HOW TO COMPLETE THIS TASK: Each line below should be repeated exactly as it stands.

INPUT:

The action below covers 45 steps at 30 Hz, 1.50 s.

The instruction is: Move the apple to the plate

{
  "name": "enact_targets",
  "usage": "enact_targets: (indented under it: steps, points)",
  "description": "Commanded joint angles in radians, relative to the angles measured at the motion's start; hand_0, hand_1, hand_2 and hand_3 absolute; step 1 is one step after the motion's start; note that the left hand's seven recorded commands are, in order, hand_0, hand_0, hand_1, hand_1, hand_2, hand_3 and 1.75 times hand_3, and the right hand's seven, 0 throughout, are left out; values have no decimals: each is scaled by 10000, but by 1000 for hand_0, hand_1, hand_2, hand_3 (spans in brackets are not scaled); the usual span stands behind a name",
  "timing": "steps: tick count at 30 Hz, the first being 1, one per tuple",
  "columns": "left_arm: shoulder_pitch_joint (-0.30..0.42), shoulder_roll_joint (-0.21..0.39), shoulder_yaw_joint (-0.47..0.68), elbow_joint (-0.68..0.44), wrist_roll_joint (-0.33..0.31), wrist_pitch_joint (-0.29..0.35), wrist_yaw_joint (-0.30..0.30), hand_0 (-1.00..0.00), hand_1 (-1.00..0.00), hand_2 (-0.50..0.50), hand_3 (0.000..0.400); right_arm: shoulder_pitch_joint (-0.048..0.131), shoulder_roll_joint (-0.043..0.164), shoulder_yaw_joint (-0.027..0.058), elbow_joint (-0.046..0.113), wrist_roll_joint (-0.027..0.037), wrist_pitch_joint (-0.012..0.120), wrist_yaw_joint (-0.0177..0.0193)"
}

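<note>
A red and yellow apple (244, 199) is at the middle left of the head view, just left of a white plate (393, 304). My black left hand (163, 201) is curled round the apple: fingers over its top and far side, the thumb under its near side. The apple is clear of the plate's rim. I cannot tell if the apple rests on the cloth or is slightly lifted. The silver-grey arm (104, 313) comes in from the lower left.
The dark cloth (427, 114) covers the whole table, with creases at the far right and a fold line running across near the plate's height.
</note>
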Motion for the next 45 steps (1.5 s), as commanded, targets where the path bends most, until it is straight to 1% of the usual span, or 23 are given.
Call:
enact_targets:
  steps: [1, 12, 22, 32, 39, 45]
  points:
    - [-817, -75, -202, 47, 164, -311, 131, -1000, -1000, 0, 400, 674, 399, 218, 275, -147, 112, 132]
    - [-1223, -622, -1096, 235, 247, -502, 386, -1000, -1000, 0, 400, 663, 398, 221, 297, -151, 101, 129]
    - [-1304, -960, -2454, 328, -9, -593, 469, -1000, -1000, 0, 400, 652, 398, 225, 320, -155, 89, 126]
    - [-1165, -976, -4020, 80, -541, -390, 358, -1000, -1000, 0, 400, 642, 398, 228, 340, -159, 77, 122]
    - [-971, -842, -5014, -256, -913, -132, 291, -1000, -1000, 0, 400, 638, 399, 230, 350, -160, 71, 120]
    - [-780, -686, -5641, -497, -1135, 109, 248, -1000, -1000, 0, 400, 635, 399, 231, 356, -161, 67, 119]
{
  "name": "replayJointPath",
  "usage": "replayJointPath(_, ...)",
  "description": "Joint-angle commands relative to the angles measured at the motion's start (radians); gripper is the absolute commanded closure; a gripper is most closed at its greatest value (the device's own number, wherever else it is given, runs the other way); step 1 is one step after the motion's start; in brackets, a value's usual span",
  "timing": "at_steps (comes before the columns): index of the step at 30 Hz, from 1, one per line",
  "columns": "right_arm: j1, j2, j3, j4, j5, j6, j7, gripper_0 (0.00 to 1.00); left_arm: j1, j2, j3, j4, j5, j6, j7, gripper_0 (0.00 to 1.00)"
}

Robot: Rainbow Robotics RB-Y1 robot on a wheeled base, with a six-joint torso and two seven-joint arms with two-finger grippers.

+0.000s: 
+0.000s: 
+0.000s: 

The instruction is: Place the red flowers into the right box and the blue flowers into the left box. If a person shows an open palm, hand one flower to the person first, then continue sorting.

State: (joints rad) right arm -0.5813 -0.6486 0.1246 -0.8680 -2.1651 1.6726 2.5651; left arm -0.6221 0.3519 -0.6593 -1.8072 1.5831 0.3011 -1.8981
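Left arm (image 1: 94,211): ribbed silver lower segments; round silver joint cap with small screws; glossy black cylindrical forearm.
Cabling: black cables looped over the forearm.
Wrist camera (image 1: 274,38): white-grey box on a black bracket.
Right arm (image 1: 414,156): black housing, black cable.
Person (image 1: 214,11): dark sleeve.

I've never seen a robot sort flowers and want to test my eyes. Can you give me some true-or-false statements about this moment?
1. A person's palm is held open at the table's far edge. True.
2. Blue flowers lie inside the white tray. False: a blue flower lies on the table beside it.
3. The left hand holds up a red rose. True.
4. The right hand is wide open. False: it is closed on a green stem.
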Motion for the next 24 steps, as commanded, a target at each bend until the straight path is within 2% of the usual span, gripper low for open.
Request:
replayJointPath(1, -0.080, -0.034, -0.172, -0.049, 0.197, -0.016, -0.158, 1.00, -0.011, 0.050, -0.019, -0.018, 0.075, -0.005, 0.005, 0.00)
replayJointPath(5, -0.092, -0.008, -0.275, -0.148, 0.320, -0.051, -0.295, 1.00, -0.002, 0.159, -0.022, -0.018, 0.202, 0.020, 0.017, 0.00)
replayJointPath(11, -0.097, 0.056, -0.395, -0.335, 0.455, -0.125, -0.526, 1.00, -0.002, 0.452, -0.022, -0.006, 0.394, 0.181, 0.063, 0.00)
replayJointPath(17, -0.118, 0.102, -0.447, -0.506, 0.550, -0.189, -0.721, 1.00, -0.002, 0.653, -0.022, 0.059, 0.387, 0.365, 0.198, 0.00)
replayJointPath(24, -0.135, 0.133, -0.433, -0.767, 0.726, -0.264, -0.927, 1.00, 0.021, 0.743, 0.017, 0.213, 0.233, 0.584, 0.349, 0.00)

TASK RESPONSE:
The action below covers 45 steps at 30 Hz, 1.50 s.

The instruction is: Move the apple to the plate

{
  "name": "enact_targets",
  "usage": "enact_targets: (indented under it: steps, points)",
  "description": "Commanded joint angles in radians, relative to the angles measured at the motion's start; hand_0, hand_1, hand_2 and hand_3 absolute; step 1 is one step after the motion's start; note that the left hand's seven recorded commands are, in order, hand_0, hand_0, hand_1, hand_1, hand_2, hand_3 and 1.75 times hand_3, and the right hand's seven, 0 throughout, are left out; values have no decimals: each is scaled by 10000, but by 1000 for hand_0, hand_1, hand_2, hand_3 (spans in brackets are not scaled); the usual span stands behind a name",
  "timing": "steps: tick count at 30 Hz, the first being 1, one per tuple",
  "columns": "left_arm: shoulder_pitch_joint (-0.30..0.42), shoulder_roll_joint (-0.21..0.39), shoulder_yaw_joint (-0.47..0.68), elbow_joint (-0.68..0.44), wrist_roll_joint (-0.33..0.31), wrist_pitch_joint (-0.29..0.35), wrist_yaw_joint (-0.30..0.30), hand_0 (-1.00..0.00), hand_1 (-1.00..0.00), hand_2 (-0.50..0.50), hand_3 (0.000..0.400); right_arm: shoulder_pitch_joint (-0.048..0.131), shoulder_roll_joint (-0.043..0.164), shoulder_yaw_joint (-0.027..0.058), elbow_joint (-0.046..0.113), wrist_roll_joint (-0.027..0.037), wrist_pitch_joint (-0.012..0.120), wrist_yaw_joint (-0.0177..0.0193)"
}

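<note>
A red and yellow apple (244, 199) is at the middle left of the head view, just left of a white plate (393, 304). My black left hand (163, 201) is curled round the apple: fingers over its top and far side, the thumb under its near side. The apple is clear of the plate's rim. I cannot tell if the apple rests on the cloth or is slightly lifted. The silver-grey arm (104, 313) comes in from the lower left.
The dark cloth (427, 114) covers the whole table, with creases at the far right and a fold line running across near the plate's height.
</note>
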Motion for the next 45 steps (1.5 s), as commanded, targets where the path bends most, until it is straight to 1% of the usual span, or 23 are given.
Call:
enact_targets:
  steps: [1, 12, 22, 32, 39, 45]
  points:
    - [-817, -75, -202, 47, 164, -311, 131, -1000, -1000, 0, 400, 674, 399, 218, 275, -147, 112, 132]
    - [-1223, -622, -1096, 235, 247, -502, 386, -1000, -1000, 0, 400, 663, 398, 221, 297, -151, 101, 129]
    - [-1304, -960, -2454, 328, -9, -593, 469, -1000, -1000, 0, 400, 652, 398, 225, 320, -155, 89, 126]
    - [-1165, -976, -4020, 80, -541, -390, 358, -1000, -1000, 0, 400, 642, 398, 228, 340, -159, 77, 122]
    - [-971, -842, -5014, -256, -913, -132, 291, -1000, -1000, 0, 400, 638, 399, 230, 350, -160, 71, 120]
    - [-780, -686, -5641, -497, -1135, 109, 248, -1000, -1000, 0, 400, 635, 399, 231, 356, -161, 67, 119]
{
  "name": "replayJointPath",
  "usage": "replayJointPath(_, ...)",
  "description": "Joint-angle commands relative to the angles measured at the motion's start (radians); gripper is the absolute commanded closure; a gripper is most closed at its greatest value (the device's own number, wherever else it is given, runs the other way); step 1 is one step after the motion's start; in brackets, a value's usual span",
  "timing": "at_steps (comes before the columns): index of the step at 30 Hz, from 1, one per line",
  "columns": "right_arm: j1, j2, j3, j4, j5, j6, j7, gripper_0 (0.00 to 1.00); left_arm: j1, j2, j3, j4, j5, j6, j7, gripper_0 (0.00 to 1.00)"
}

Robot: Rainbow Robotics RB-Y1 robot on a wheeled base, with a six-joint torso and two seven-joint arms with two-finger grippers.

+0.000s: 
+0.000s: 
+0.000s: 

The instruction is: Place the red flowers into the right box and the blue flowers into the left box. If a person shows an open palm, hand one flower to the person first, then continue sorting.

State: (joints rad) right arm -0.5813 -0.6486 0.1246 -0.8680 -2.1651 1.6726 2.5651; left arm -0.6221 0.3519 -0.6593 -1.8072 1.5831 0.3011 -1.8981
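Left arm (image 1: 94,211): ribbed silver lower segments; round silver joint cap with small screws; glossy black cylindrical forearm.
Cabling: black cables looped over the forearm.
Wrist camera (image 1: 274,38): white-grey box on a black bracket.
Right arm (image 1: 414,156): black housing, black cable.
Person (image 1: 214,11): dark sleeve.

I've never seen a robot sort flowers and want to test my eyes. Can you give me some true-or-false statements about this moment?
1. A person's palm is held open at the table's far edge. True.
2. Blue flowers lie inside the white tray. False: a blue flower lies on the table beside it.
3. The left hand holds up a red rose. True.
4. The right hand is wide open. False: it is closed on a green stem.
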Motion for the next 24 steps, as commanded, a target at each bend until the straight path is within 2% of the usual span, gripper low for open.
Request:
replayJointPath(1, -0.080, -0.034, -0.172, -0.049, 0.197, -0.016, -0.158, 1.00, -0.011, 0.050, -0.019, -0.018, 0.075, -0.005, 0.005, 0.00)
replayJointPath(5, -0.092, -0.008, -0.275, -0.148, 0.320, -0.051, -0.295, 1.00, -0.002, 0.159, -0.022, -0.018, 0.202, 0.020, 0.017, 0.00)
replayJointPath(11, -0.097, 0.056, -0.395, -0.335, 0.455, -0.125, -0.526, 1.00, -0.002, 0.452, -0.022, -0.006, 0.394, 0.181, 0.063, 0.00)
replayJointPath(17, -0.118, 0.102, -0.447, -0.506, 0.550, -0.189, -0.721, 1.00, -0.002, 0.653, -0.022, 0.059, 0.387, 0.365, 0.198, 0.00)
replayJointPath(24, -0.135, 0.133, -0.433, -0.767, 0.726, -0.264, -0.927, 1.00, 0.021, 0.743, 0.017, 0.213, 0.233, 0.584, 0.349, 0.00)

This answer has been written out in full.